▸ **Problem description**: Transcribe the data exactly. Pictures stay out.
------------------------
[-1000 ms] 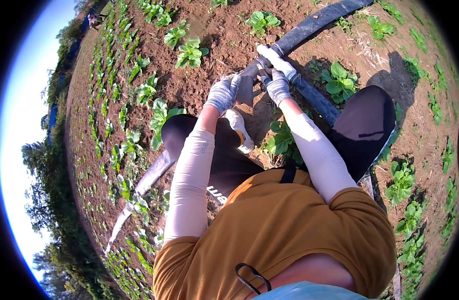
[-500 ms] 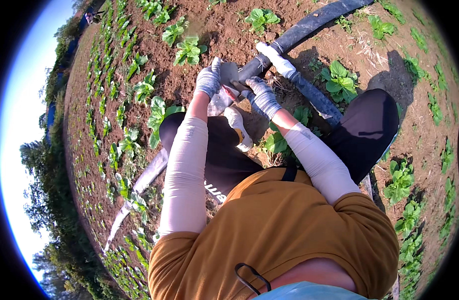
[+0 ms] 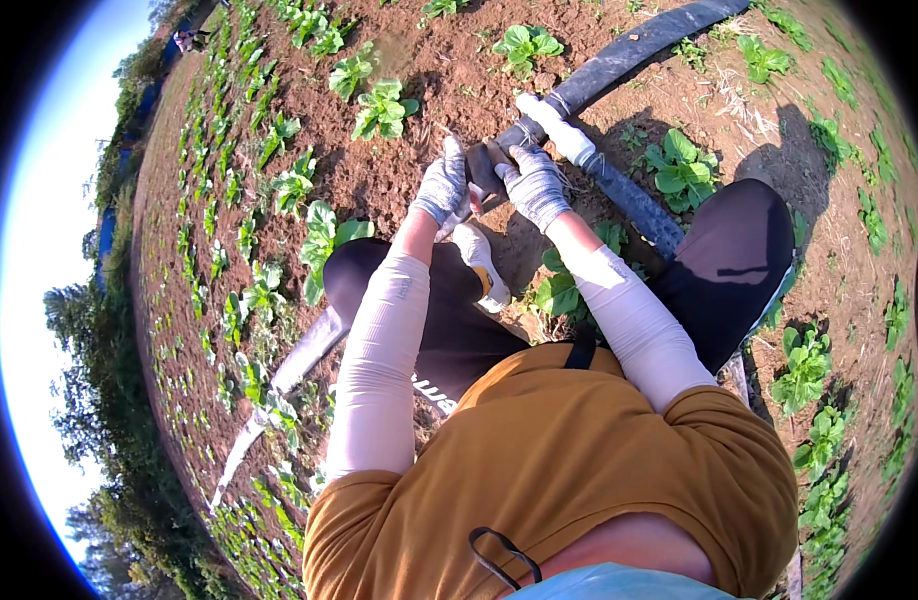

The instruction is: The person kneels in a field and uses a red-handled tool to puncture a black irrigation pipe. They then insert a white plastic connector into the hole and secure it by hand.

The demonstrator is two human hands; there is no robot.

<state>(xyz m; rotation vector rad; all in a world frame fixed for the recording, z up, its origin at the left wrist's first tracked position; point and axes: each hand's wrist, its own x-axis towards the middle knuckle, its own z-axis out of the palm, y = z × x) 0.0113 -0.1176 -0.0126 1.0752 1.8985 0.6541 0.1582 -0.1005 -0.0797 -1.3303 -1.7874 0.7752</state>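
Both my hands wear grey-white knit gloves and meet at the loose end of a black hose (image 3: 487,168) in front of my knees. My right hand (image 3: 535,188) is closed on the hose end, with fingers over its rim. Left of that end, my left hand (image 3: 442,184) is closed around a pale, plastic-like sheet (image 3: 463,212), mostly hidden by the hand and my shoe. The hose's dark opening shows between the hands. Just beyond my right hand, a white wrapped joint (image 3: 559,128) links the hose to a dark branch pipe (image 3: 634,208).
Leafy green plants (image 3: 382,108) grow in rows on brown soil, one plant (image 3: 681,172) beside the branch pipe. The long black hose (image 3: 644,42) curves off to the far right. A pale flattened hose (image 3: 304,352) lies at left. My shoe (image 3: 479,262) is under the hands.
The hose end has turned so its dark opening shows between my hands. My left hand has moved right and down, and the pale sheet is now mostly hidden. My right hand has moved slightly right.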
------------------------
▸ **Result**:
[-1000 ms] 
[-500 ms] 
[+0 ms] 

The instruction is: The person kneels in a field and uses a red-handled tool to puncture a black irrigation pipe. They then insert a white plastic connector into the hole and secure it by hand.

The demonstrator is two human hands; there is no robot.

<state>(xyz m; rotation vector rad; all in a world frame fixed for the recording, z up, its origin at the left wrist's first tracked position; point and axes: each hand's wrist, its own x-axis towards the middle knuckle, its own z-axis out of the palm, y = z × x) 0.0113 -0.1176 -0.0126 1.0752 1.8985 0.6541 0.1582 -0.1005 -0.0797 -1.3303 -1.7874 0.7752</state>
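Both my hands wear grey-white knit gloves and meet at the loose end of a black hose (image 3: 487,168) in front of my knees. My right hand (image 3: 535,188) is closed on the hose end, with fingers over its rim. Left of that end, my left hand (image 3: 442,184) is closed around a pale, plastic-like sheet (image 3: 463,212), mostly hidden by the hand and my shoe. The hose's dark opening shows between the hands. Just beyond my right hand, a white wrapped joint (image 3: 559,128) links the hose to a dark branch pipe (image 3: 634,208).
Leafy green plants (image 3: 382,108) grow in rows on brown soil, one plant (image 3: 681,172) beside the branch pipe. The long black hose (image 3: 644,42) curves off to the far right. A pale flattened hose (image 3: 304,352) lies at left. My shoe (image 3: 479,262) is under the hands.
The hose end has turned so its dark opening shows between my hands. My left hand has moved right and down, and the pale sheet is now mostly hidden. My right hand has moved slightly right.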

The exercise calls for nothing more.